Add liveness/readiness probes #602

Danil-Grigorev · 2020-05-27T13:43:41Z

OCPCLOUD-785 - health checks for all machine API controllers

This introduce support for readinessProbe and livenessProbe [1] for the owned machine controllers deployment and its machineSet, MHC and machine controller containers.
This will let the kubelet to better acknowledge about these containers lifecycle and therefore letting us to be more robust to signal the operator degradability on the clusterOperator status.

This PR needs [2], [3] and [4] to work and pass CI so the probes included in the container spec here can get a 200 from the machine controllers. Also additionally [5], [6] and [7] must the same to not break or the probes included in the container spec here will fail will and result in the containers getting restarted.

This also reverts accidental rebase and put back the syncPeriod which was dropped by [8].

[1] https://kubernetes.io/docs/concepts/workloads/pods/pod-lifecycle/#container-probes
[2] openshift/cluster-api-provider-aws#329
[3] openshift/cluster-api-provider-azure#139
[4] openshift/cluster-api-provider-gcp#96
[5] openshift/cluster-api-provider-baremetal#79
[6] openshift/cluster-api-provider-ovirt#52
[7] openshift/cluster-api-provider-openstack#105
[8] https://github.com/openshift/machine-api-operator/pull/590/files#diff-7417e4bc31a1bacc1a431704bee56978L41

openshift-ci-robot · 2020-05-27T13:43:56Z

Skipping CI for Draft Pull Request.
If you want CI signal for your change, please convert it to an actual PR.
You can still manually trigger a test run with /test all

go.mod

Danil-Grigorev · 2020-06-10T11:18:14Z

/hold cancel

enxebre · 2020-06-17T08:37:48Z

This will fail the readinessProbe/livenessProbe on the machine controllers unless they are listening on the given port.
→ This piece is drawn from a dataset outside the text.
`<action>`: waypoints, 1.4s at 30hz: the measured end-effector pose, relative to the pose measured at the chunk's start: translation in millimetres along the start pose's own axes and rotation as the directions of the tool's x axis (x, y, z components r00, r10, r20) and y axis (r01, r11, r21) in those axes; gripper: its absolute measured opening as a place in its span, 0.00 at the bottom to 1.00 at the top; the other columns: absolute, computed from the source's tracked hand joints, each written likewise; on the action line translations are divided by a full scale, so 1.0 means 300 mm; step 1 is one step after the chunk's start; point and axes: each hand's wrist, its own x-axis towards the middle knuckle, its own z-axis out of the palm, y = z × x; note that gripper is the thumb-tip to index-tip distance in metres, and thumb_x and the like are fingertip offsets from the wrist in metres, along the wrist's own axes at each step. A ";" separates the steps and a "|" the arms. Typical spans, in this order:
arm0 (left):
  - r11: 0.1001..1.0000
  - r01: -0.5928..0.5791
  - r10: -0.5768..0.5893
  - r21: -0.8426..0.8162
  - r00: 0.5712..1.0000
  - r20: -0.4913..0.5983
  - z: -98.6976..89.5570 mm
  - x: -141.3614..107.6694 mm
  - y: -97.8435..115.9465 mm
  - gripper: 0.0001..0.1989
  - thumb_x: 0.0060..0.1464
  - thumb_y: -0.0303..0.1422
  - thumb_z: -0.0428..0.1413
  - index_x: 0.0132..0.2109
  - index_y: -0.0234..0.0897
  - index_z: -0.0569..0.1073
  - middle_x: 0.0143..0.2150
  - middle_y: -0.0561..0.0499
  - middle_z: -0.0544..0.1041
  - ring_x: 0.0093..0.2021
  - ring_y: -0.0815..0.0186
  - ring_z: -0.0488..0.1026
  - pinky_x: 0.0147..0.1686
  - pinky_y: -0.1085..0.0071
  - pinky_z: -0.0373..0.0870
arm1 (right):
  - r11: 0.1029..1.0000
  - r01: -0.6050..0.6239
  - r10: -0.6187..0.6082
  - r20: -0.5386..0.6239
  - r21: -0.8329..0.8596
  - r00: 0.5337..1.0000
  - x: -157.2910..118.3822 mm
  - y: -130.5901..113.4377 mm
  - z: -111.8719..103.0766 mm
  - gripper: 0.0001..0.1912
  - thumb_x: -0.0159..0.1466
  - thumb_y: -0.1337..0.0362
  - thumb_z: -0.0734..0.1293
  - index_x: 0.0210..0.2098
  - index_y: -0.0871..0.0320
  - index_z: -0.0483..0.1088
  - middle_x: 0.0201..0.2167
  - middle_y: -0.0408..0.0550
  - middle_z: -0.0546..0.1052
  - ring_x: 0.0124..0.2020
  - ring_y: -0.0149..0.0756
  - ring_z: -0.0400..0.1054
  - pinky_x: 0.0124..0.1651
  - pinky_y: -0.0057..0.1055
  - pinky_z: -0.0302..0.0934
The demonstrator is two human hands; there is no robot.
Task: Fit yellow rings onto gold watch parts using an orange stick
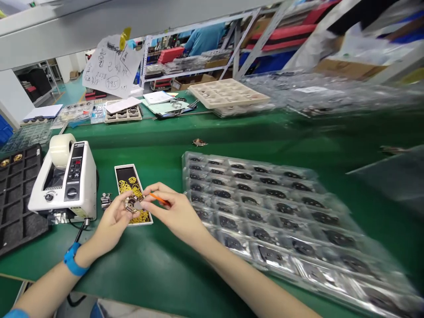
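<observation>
Green workbench (99, 282) under me, my left hand (111, 225) pinching a round metal part (131, 204), my right hand (175, 216) gripping an orange stick (158, 199) beside it

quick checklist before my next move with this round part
1. Round metal-rimmed part in left hand: ok, pinched in the fingers.
2. Orange-handled tool in right hand: ok, held in the fingers, close to the part.
3. Part apart from the yellow pieces in the box below: cannot tell, it sits right over them.
4. Blister tray beside right hand: ok, black round parts sit in the pockets that show sharply.
5. Tally counter reading: cannot tell, too small.
</observation>
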 end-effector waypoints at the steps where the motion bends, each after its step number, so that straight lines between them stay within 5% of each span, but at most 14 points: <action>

If that's the case already can you please link all the relevant PRs in the description?
Any reason why we are we not healthchecking the controller leaving ni this repo i.e machineSet, MHC...?

enxebre · 2020-06-17T11:34:33Z

install/0000_30_machine-api-operator_11_deployment.yaml

@@ -52,6 +52,17 @@ spec:
        - "--images-json=/etc/machine-api-operator-config/images/images.json"
        - "--alsologtostderr"
        - "--v=3"
+        ports:
+        - containerPort: 9440


why this, is operator binary is not the one exposing the health check?
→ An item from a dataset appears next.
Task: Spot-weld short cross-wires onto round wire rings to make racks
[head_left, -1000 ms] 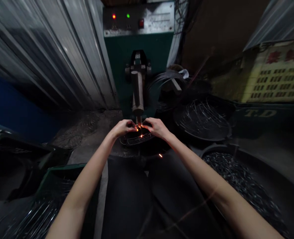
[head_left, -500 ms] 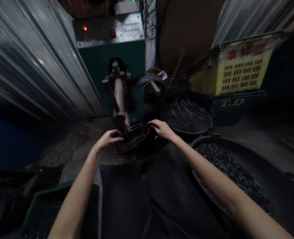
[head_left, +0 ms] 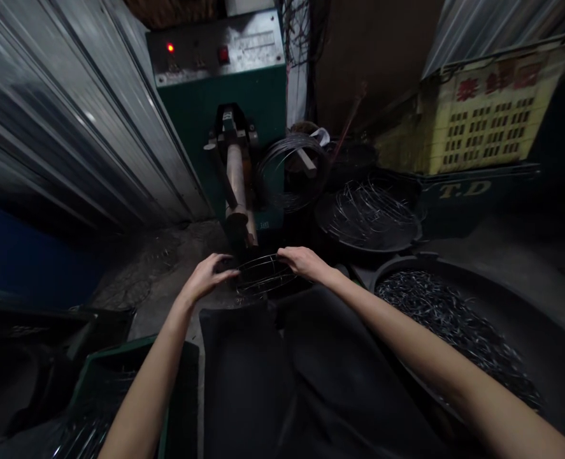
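Wire frame (head_left: 267,278): looks largely assembled; whether joins remain is unclear
Right hand (head_left: 306,262): pinches its edge
Left hand (head_left: 206,276): thumb and fingers parted beside it

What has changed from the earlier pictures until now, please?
The sparks at the metal tip are gone and the green lamp is dark. The left hand and right hand have spread apart; the right pinches the wire frame, now back from the tip. The red lamp stays lit.
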The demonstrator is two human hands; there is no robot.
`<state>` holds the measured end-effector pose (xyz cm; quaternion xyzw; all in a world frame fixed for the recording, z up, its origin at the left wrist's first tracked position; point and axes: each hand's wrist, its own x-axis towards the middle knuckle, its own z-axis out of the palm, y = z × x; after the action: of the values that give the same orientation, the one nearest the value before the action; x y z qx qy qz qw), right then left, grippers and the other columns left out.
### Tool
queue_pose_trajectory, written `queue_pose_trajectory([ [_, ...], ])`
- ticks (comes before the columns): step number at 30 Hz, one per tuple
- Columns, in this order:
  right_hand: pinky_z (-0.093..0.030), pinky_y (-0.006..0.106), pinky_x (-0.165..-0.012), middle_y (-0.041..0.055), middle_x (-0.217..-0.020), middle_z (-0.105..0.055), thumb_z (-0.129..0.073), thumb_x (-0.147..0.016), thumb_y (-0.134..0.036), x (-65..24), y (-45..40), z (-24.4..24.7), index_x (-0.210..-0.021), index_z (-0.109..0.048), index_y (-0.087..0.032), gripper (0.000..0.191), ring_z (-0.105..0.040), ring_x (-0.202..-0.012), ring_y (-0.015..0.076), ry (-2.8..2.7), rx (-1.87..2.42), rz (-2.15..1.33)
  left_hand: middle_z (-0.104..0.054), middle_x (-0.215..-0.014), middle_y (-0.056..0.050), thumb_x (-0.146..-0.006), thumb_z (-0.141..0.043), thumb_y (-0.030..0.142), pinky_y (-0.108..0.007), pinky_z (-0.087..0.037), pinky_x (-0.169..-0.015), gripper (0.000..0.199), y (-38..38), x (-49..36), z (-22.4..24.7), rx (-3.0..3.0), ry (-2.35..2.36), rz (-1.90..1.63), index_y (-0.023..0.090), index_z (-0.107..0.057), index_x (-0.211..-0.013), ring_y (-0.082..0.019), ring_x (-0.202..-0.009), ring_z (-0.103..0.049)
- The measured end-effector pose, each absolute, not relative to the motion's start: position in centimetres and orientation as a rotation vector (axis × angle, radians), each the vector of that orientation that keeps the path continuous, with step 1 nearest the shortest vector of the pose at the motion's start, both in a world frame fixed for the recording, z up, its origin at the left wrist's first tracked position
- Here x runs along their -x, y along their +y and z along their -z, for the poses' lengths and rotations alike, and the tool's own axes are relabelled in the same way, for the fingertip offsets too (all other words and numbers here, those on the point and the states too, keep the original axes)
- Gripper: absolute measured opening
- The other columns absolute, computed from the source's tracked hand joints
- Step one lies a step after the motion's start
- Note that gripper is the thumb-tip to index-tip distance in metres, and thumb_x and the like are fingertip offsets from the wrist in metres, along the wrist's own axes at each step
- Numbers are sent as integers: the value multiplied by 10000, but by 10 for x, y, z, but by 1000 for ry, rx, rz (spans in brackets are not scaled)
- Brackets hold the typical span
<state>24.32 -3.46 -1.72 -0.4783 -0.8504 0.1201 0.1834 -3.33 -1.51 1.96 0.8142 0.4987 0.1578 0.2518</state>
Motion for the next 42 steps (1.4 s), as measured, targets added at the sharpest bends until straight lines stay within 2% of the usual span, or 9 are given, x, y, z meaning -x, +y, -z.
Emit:
queue_pose_trajectory([
  [3, -314, 226, -576, 43, -820, -591, -414, -912, -223, -229, -39, 11, -950, -574, -191, 168, -530, -717, 131, -2466, 1434, -180, -625, -1081, -80, -750, -596, 459, -294, -423, -887, 448, -20, 11, -31, -2362, 1343, -367, 179, -593, -1100, -218, -1003, -575],
  [7, -314, 231, -588, 46, -821, -575, -396, -921, -226, -218, -43, 2, -934, -568, -184, 178, -515, -741, 135, -2486, 1441, -88, -676, -987, -72, -769, -592, 342, -268, -446, -804, 325, -20, -9, -35, -2292, 1343, -120, 162, -625, -1037, -211, -924, -614],
  [12, -345, 220, -636, 29, -804, -561, -477, -895, -273, -213, -38, -13, -876, -574, -179, 136, -502, -732, 125, -2389, 1336, -216, -683, -942, -45, -755, -592, 373, -249, -445, -742, 308, -18, 1, -38, -2238, 1342, -224, 164, -642, -977, -203, -895, -612],
  [18, -351, 228, -652, 25, -779, -542, -502, -879, -254, -203, -22, -17, -862, -566, -171, 105, -491, -724, 131, -2300, 1310, -196, -685, -911, -41, -750, -591, 389, -254, -434, -733, 318, -5, 12, -44, -2218, 1368, -291, 156, -646, -959, -206, -885, -613],
  [25, -345, 237, -630, 21, -770, -533, -458, -901, -277, -201, -17, -12, -855, -569, -191, 148, -492, -729, 134, -2292, 1330, -127, -684, -930, -50, -770, -586, 339, -252, -433, -729, 269, 1, 10, -41, -2281, 1363, -330, 157, -641, -961, -194, -868, -618],
  [30, -359, 242, -645, 25, -794, -544, -529, -858, -376, -199, -17, -13, -910, -594, -200, 194, -501, -764, 145, -2300, 1383, -138, -688, -920, -49, -774, -589, 304, -248, -435, -720, 233, 2, 9, -40, -2295, 1362, -341, 162, -643, -952, -196, -870, -623],
  [36, -356, 250, -630, 23, -755, -553, -559, -829, -428, -196, -13, -12, -811, -587, -181, 249, -496, -728, 143, -2294, 1456, -189, -690, -918, -63, -777, -593, 291, -253, -441, -740, 222, 4, 8, -37, -2371, 1358, -358, 157, -649, -945, -203, -871, -628],
  [42, -357, 255, -630, 28, -771, -575, -577, -815, -414, -198, -11, -9, -819, -591, -181, 233, -509, -742, 151, -2304, 1459, -191, -690, -909, -52, -761, -614, 270, -248, -452, -747, 225, 4, 9, -33, -2382, 1350, -386, 166, -645, -958, -190, -843, -631],
])
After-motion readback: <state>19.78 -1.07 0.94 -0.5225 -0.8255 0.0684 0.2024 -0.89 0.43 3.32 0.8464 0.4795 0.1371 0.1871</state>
enxebre · 2020-06-18T09:07:33Z

@Danil-Grigorev can you please coordinate with openstack/metal3/ovirt providers so they are aware of this?
Can we also please link the counter parts in the description?

Danil-Grigorev · 2020-06-18T09:44:01Z

cmd/vsphere/main.go

@@ -34,9 +41,11 @@ func main() {
 	}

 	cfg := config.GetConfigOrDie()
-
+	syncPeriod := 10 * time.Minute


At some point this fix was lost.

can you please link the specific commit where this was lost and put it back in its own commit?
Let's keep the bar high for atomic commits, meaningful messages and small PRs. The more we do that the more sustainable and the easier to engage with all the repos.

@enxebre fixed

Thanks a lot for splitting the commits! fwiw I didn't meant to necessarily cherry-pick back the syncPeriod commit but rather add a link in the description pointing to the commit which dropped it by accident.

Can you please link the counter part PRs for the actuators in the PR description and elaborate a bit on the motivation behind this change (OCPCLOUD-785 is not something public) and also at minimum explain which others providers will be affected by this, e.g openstack/rhv/metal3.

That along with the commits as they are broken down now would have dramatically reduce the friction and time to review this PR in the first place. It would also make extremely easier for people getting here with less context to understand the reasoning behind the change. People with less context includes ourselves in a month from now or doing context switching from other repos.

Usually we elaborate the reasoning behind a change in git ci -m"" -m"here" so it's not only recorded in GH but also in the git history. GH recognises and use that automatically as the PR desc.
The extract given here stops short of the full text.